Generative AI for Secure Physical Layer Communications: A Survey
Changyuan Zhao, Hongyang Du, Dusit Niyato, Jiawen Kang, Zehui Xiong, Dong In Kim, Xuemin, Shen, Khaled B. Letaief
TL;DR
The paper addresses the challenge of securing wireless communications at the physical layer amid dynamic channels and evolving threats by surveying Generative AI techniques such as GANs, VAEs, AEs, and diffusion models. It maps how these models can enhance confidentiality, authentication, availability, resilience, and integrity, including secure transceiver design, RF fingerprinting, anti-jamming, spoofing defense, anomaly detection, and data reconstruction.
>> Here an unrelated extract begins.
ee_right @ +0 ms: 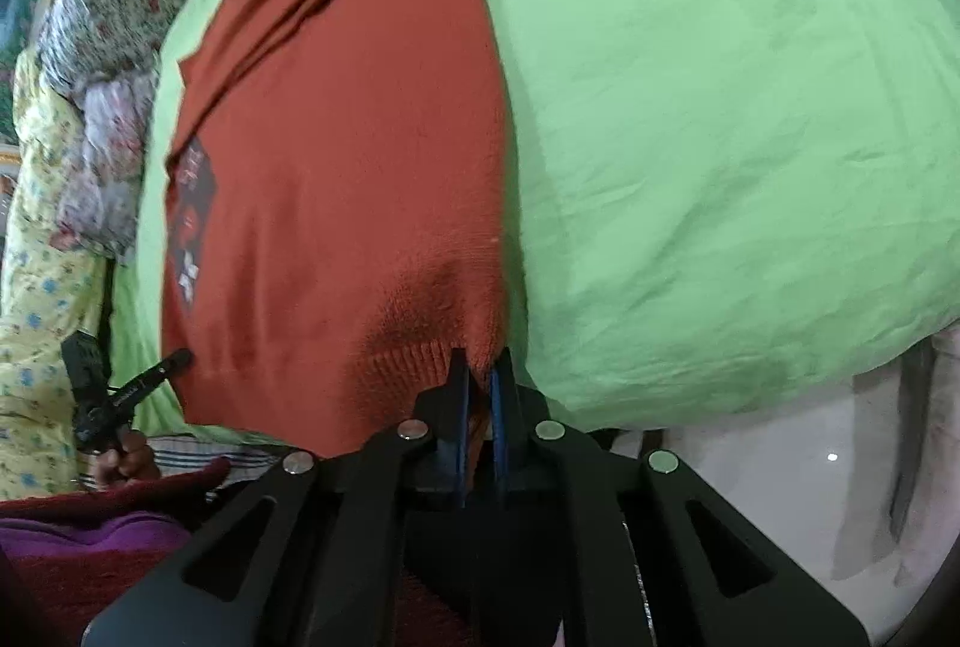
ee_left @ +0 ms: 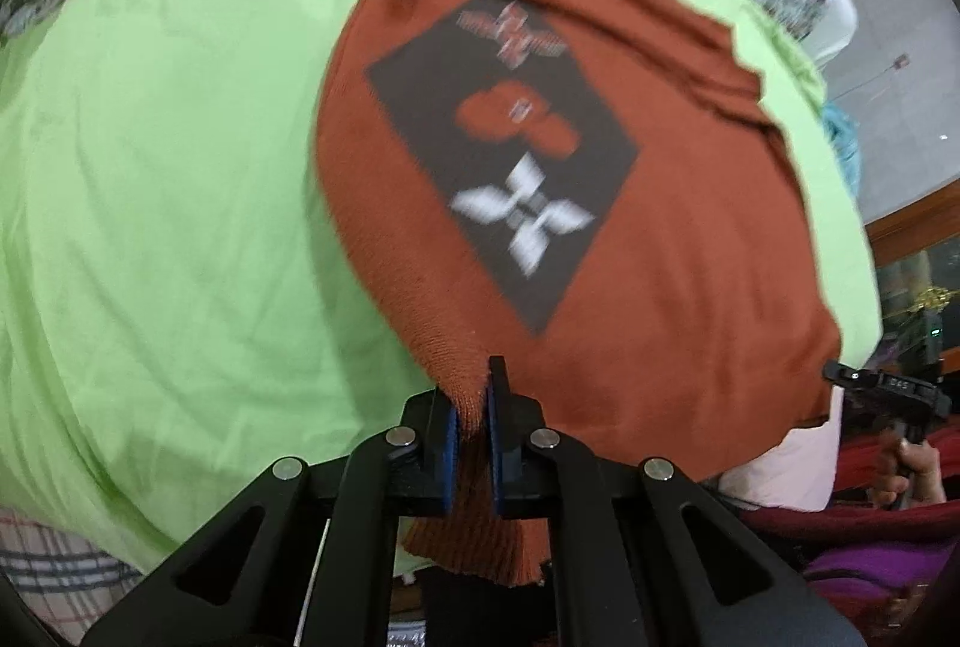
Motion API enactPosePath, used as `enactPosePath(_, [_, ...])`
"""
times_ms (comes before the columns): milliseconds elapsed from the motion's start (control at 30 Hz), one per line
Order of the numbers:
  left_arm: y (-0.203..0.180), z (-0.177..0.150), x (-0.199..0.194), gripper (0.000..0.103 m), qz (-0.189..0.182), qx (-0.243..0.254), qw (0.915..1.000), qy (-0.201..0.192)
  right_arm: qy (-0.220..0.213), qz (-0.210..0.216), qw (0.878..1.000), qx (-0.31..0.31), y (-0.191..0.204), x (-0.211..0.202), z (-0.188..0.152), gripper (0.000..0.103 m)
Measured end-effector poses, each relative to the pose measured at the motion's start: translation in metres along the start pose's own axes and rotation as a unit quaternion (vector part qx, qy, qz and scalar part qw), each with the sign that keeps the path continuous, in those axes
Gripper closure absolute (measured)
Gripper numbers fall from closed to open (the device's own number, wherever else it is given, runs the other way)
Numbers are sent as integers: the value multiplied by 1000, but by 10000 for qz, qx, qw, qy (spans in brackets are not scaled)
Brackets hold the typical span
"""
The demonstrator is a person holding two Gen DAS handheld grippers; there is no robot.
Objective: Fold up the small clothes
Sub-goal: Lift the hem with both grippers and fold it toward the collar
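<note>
A small rust-orange knitted sweater (ee_left: 660, 287) with a black patch bearing a white four-petal motif lies on a light green sheet (ee_left: 150, 167). My left gripper (ee_left: 474, 395) is shut on the ribbed hem at the sweater's near left corner, and a strip of hem hangs below the pads. In the right wrist view the same sweater (ee_right: 360, 137) stretches away from me. My right gripper (ee_right: 480, 377) is shut on the hem at the near right corner. The right gripper (ee_left: 882, 383) and the hand holding it show at the far right of the left wrist view.
Floral bedding (ee_right: 102, 17) lies beyond the green sheet (ee_right: 720, 107). Dark red and purple cloth (ee_right: 90, 521) is piled near the person's hand (ee_right: 129, 458). A pale floor (ee_right: 750, 497) shows past the sheet's near edge. A checked cloth (ee_left: 54, 569) lies at the lower left.
</note>
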State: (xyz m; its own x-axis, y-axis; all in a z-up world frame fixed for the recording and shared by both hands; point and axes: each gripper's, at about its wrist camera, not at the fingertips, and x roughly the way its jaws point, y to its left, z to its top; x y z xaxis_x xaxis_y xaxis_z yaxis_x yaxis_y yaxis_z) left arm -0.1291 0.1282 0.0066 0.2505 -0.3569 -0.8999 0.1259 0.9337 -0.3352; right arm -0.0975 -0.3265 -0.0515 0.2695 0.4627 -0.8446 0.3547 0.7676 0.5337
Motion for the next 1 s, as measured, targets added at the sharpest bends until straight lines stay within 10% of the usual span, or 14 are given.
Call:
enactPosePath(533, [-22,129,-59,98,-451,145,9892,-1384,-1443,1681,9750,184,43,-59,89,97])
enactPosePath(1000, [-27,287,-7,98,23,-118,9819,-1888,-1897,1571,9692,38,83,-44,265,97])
Key contributions include a structured synthesis of GAI-enabled methods across these security dimensions, critical assessment of their advantages and limitations, and a forward-looking set of directions (model improvements, multi-scenario deployment, resource efficiency, and secure semantic communication). The work highlights GAI’s potential to learn complex data distributions, simulate challenging channel conditions, and enable adaptive, robust security in next-generation networks, while also noting practical challenges such as training time, real-time adaptation, and deployment at scale.
Abstract
Generative Artificial Intelligence (GAI) stands at the forefront of AI innovation, demonstrating rapid advancement and unparalleled proficiency in generating diverse content. Beyond content creation, GAI has significant analytical abilities to learn complex data distribution, offering numerous opportunities to resolve security issues. In the realm of security from physical layer perspectives, traditional AI approaches frequently struggle, primarily due to their limited capacity to dynamically adjust to the evolving physical attributes of transmission channels and the complexity of contemporary cyber threats. This adaptability and analytical depth are precisely where GAI excels. Therefore, in this paper, we offer an extensive survey on the various applications of GAI in enhancing security within the physical layer of communication networks. We first emphasize the importance of advanced GAI models in this area, including Generative Adversarial Networks (GANs), Autoencoders (AEs), Variational Autoencoders (VAEs), and Diffusion Models (DMs). We delve into the roles of GAI in addressing challenges of physical layer security, focusing on communication confidentiality, authentication, availability, resilience, and integrity. Furthermore, we also present future research directions focusing model improvements, multi-scenario deployment, resource-efficient optimization, and secure semantic communication, highlighting the multifaceted potential of GAI to address emerging challenges in secure physical layer communications and sensing.